Lynn Loeng 2, 2, Hong-Na LIU   

  • Received:2023-09-18 Revised:2024-01-19 Online:2024-02-19 Published:2024-02-19

Abstract: Abstract: To investigate the microbial diversity and the relevance of their metabolites in traditional yak fermented dairy products featured, the present study analyzed the microbial diversity and metabolite profiles of three traditional yak dairy products, ghee, Qula, and yak yogurt, by using high-throughput sequencing and GC-TOF-MS, respectively. Results showed that the microbial communities of the three dairy products differed significantly at the genus level, with Lactobacillus being the superior bacterial genus in yogurt and Qula, and Lactococcus being leading in ghee; Geotrichum and yeasts were found in all fungal genera. In particular, a high abundance of Pichi was detected in yak yogurt and Qula, and unique Kluyveromyce was also present in yogurt, whereas the fungal genus composition varied considerably within the ghee. The results could provide a basis for labeling the dominant microflora of traditional dairy products. Metabolomics combined with multivariate statistical analysis identified a total of 51 differential metabolites.
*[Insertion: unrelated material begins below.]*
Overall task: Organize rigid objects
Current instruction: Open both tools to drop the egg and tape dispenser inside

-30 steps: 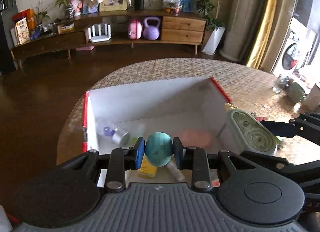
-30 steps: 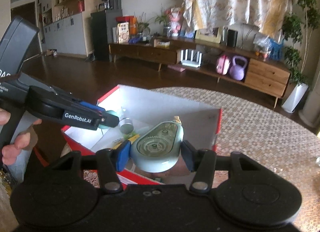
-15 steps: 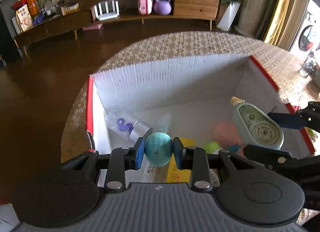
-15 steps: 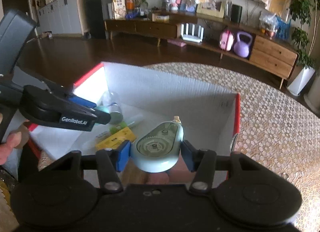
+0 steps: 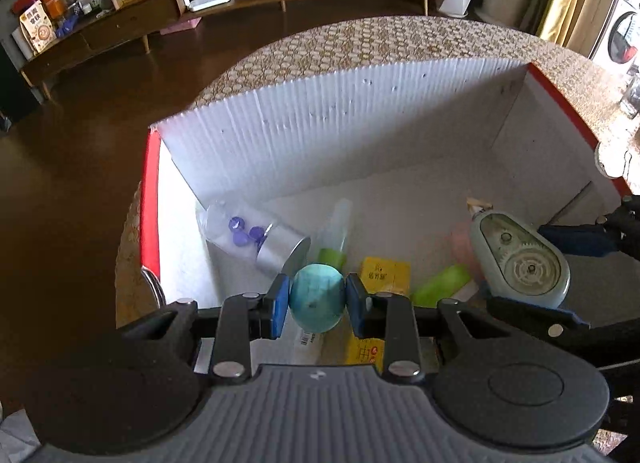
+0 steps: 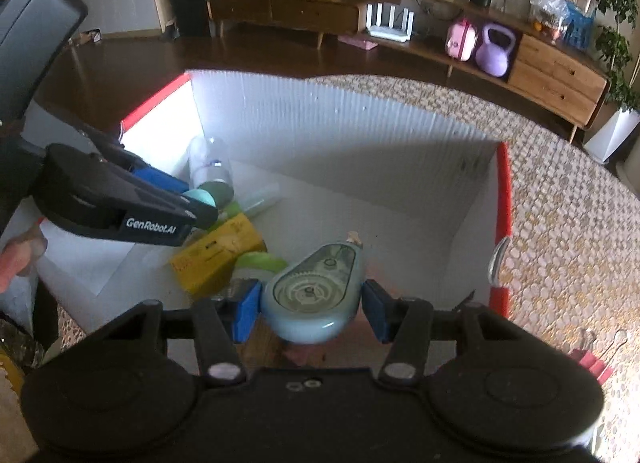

The characteristic metabolites of ghee were mostly lipids and lipid-like molecules; Qula was similar to yogurt in that the characteristic metabolites were organic acids and derivatives, in addition to lipid and lipid-like molecules. A total of 12 metabolic pathways involved in the regulation of flavor and quality of dairy products. Correlation analysis showed that Lactococcus and Geotrichum were negatively correlated with the metabolites screened, and Lactobacillus and Kluyveromyce were positively correlated with most of the metabolites screened. Differences in microbial structure could lead to quite different metabolites and nutrients in fermented yak dairy products, and the study provides a theoretical basis for better quality control of fermented foods.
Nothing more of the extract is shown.